DIRECTIONS FOR THIS TASK. All records that follow are to be copied exactly, with images omitted.

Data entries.
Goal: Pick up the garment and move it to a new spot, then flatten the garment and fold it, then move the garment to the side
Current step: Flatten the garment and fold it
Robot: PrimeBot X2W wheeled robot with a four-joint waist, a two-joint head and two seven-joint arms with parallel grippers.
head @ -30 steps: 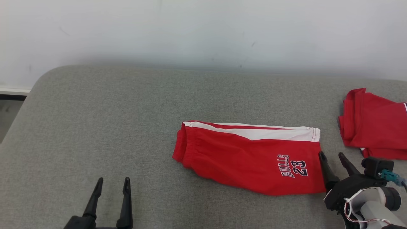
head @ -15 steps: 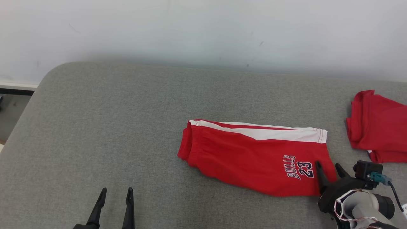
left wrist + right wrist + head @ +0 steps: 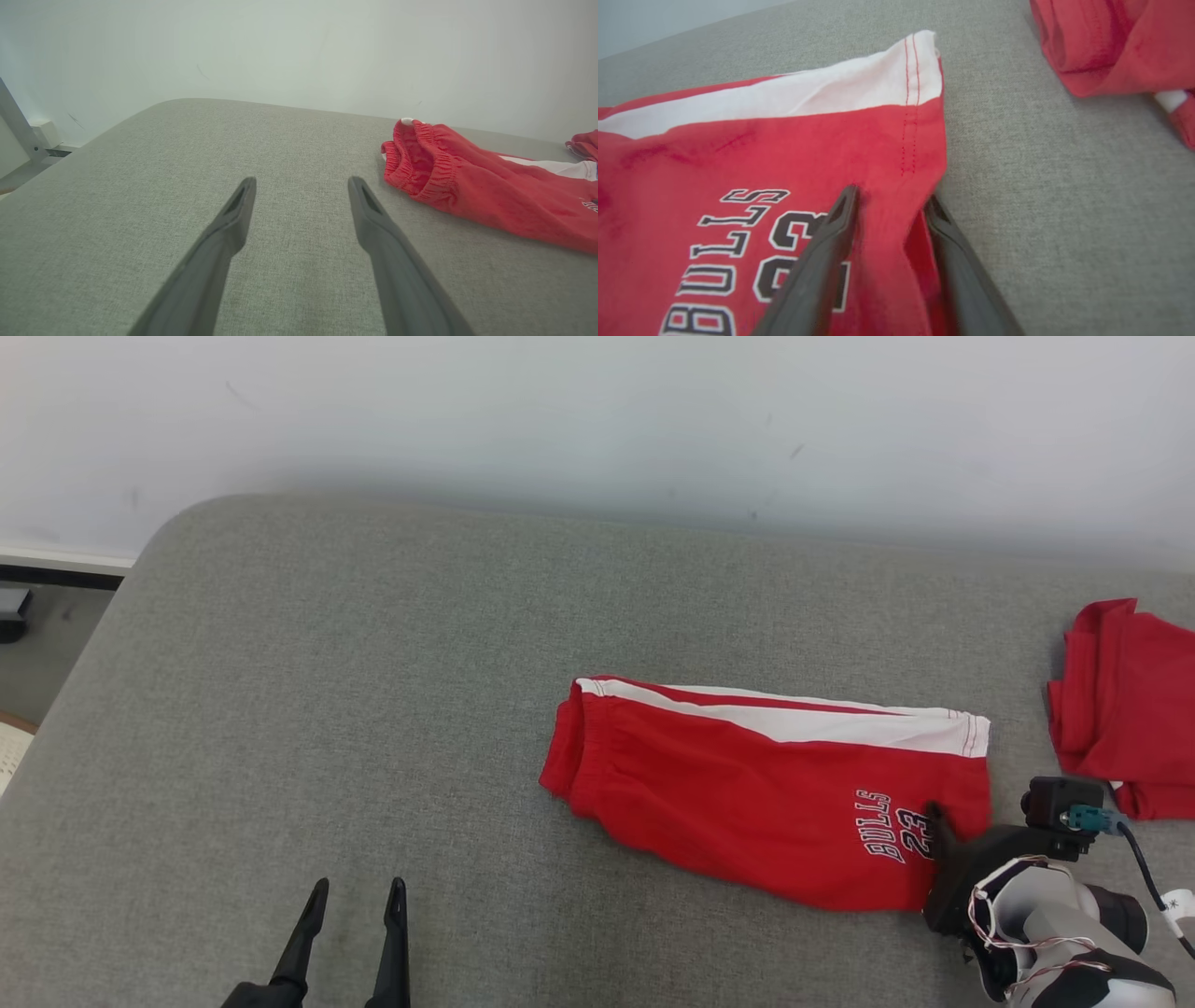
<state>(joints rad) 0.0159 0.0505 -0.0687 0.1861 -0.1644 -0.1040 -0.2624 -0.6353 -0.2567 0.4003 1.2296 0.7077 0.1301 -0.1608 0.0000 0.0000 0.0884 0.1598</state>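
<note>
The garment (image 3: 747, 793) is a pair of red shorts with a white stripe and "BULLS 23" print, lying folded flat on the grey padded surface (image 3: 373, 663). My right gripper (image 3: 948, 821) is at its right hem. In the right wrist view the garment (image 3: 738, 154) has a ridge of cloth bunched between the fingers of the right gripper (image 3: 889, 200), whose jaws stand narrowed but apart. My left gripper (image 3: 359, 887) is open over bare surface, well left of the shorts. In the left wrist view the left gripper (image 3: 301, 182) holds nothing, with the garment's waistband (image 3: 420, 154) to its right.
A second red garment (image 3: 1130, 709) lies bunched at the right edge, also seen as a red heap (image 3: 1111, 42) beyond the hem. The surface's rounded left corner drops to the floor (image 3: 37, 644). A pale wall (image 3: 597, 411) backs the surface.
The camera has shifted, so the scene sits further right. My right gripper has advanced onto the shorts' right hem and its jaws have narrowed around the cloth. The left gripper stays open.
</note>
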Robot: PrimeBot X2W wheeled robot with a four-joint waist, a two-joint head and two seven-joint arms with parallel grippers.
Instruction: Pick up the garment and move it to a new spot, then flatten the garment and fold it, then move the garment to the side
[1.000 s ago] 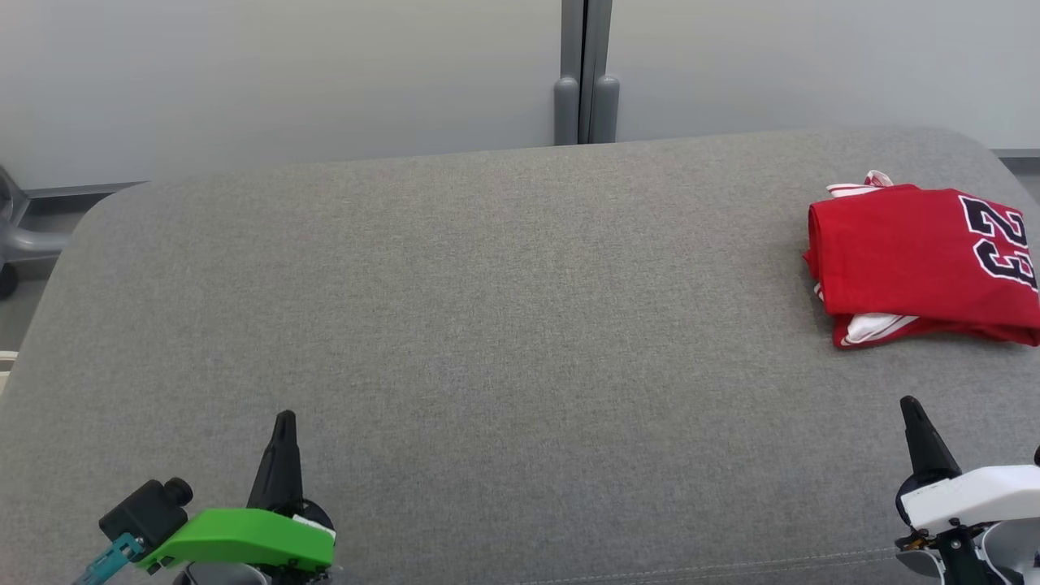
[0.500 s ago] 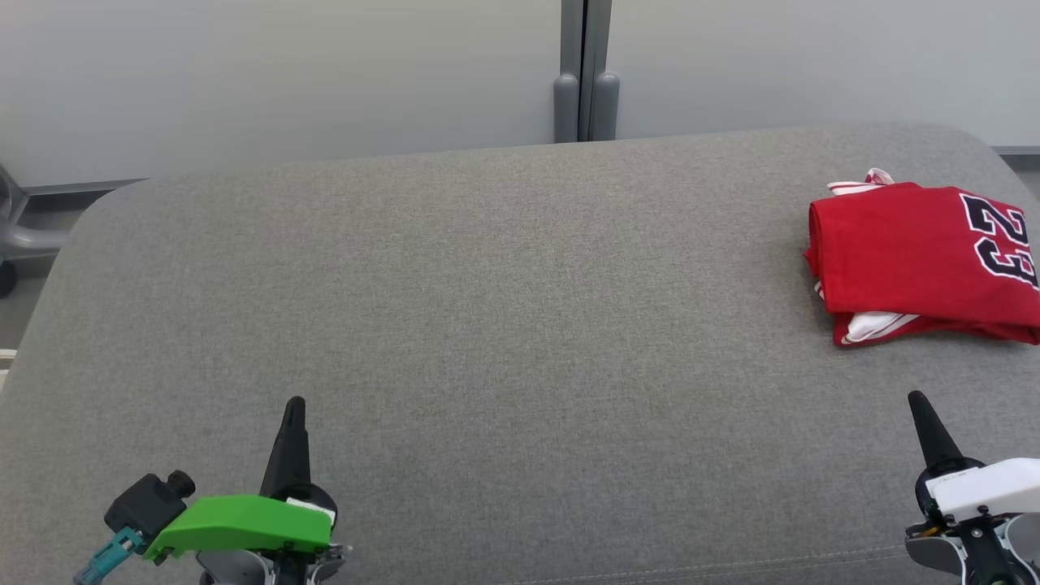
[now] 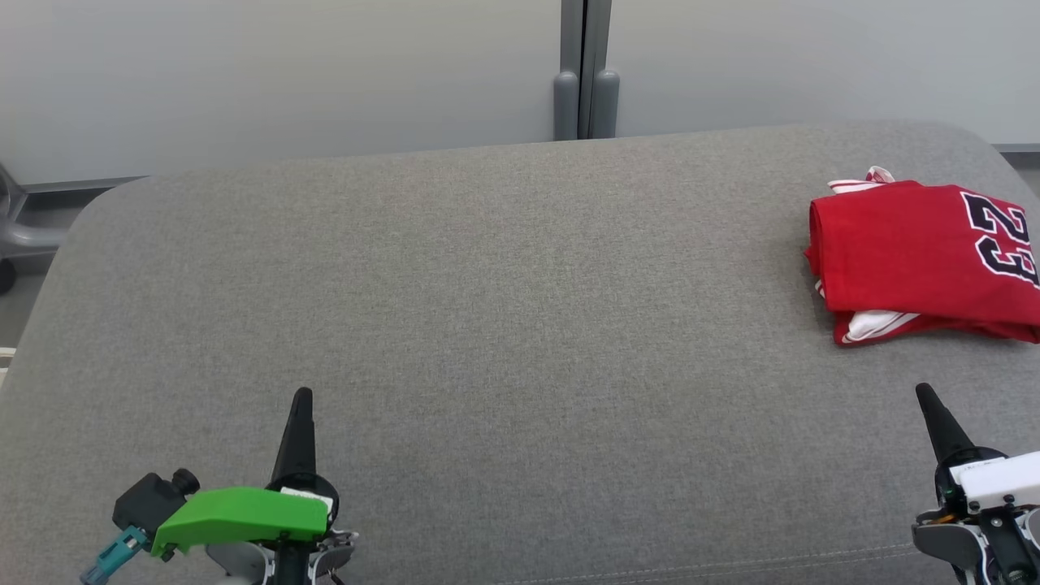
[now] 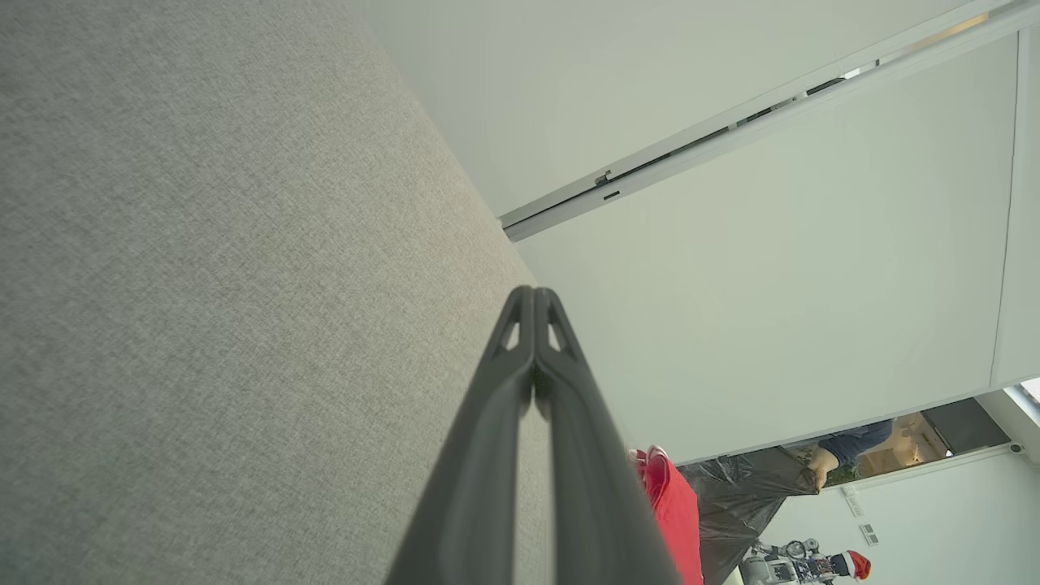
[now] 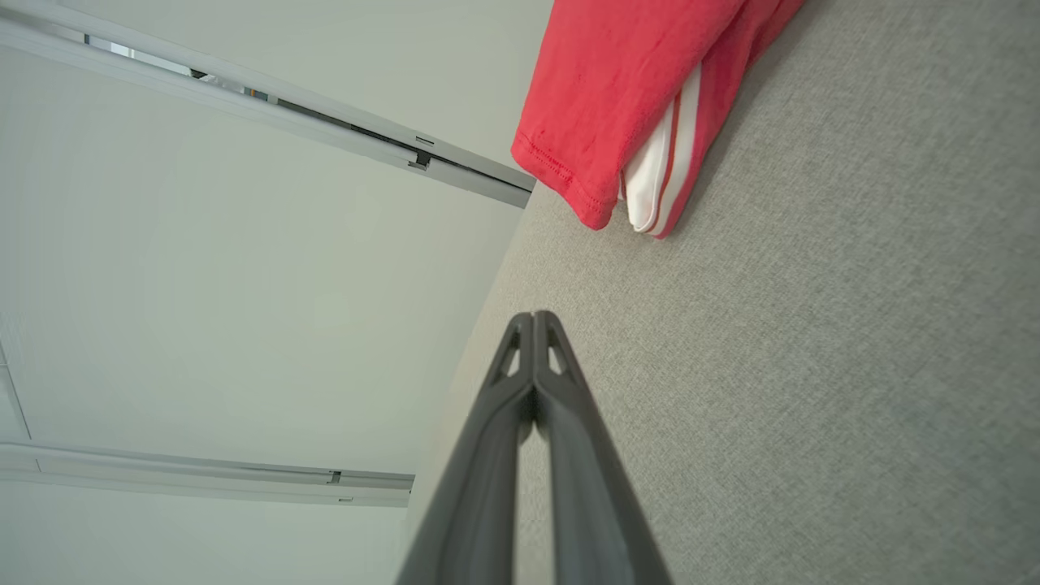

SOLUTION TO THE PROBLEM.
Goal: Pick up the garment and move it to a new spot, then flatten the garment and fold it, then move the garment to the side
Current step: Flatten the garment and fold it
Robot: PrimeBot X2W wheeled robot with a four-joint waist, a two-joint head and two seven-joint arms with parallel grippers.
head @ -30 steps: 
head @ -15 steps: 
left wrist + right wrist + head @ +0 steps: 
<state>(joints rad) 0.0159 0.0505 -0.0687 0.1861 -0.1644 -0.1040 -0.2624 -0.6353 -0.2567 0.4003 1.2296 0.7077 0.1301 -0.1608 0.0000 0.0000 0.0884 0.1598</state>
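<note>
The garment (image 3: 747, 793) is a pair of red shorts with a white stripe and "BULLS 23" print, lying folded flat on the grey padded surface (image 3: 373, 663). My right gripper (image 3: 948, 821) is at its right hem. In the right wrist view the garment (image 3: 738, 154) has a ridge of cloth bunched between the fingers of the right gripper (image 3: 889, 200), whose jaws stand narrowed but apart. My left gripper (image 3: 359, 887) is open over bare surface, well left of the shorts. In the left wrist view the left gripper (image 3: 301, 182) holds nothing, with the garment's waistband (image 3: 420, 154) to its right.
A second red garment (image 3: 1130, 709) lies bunched at the right edge, also seen as a red heap (image 3: 1111, 42) beyond the hem. The surface's rounded left corner drops to the floor (image 3: 37, 644). A pale wall (image 3: 597, 411) backs the surface.
The camera has shifted, so the scene sits further right. My right gripper has advanced onto the shorts' right hem and its jaws have narrowed around the cloth. The left gripper stays open.
</note>
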Robot: PrimeBot X2W wheeled robot with a four-joint waist, a two-joint head and two seven-joint arms with parallel grippers.
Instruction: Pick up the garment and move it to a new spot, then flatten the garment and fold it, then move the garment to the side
[1.000 s ago] 
[0.500 s ago] 
[now] 
[now] 
[now] 

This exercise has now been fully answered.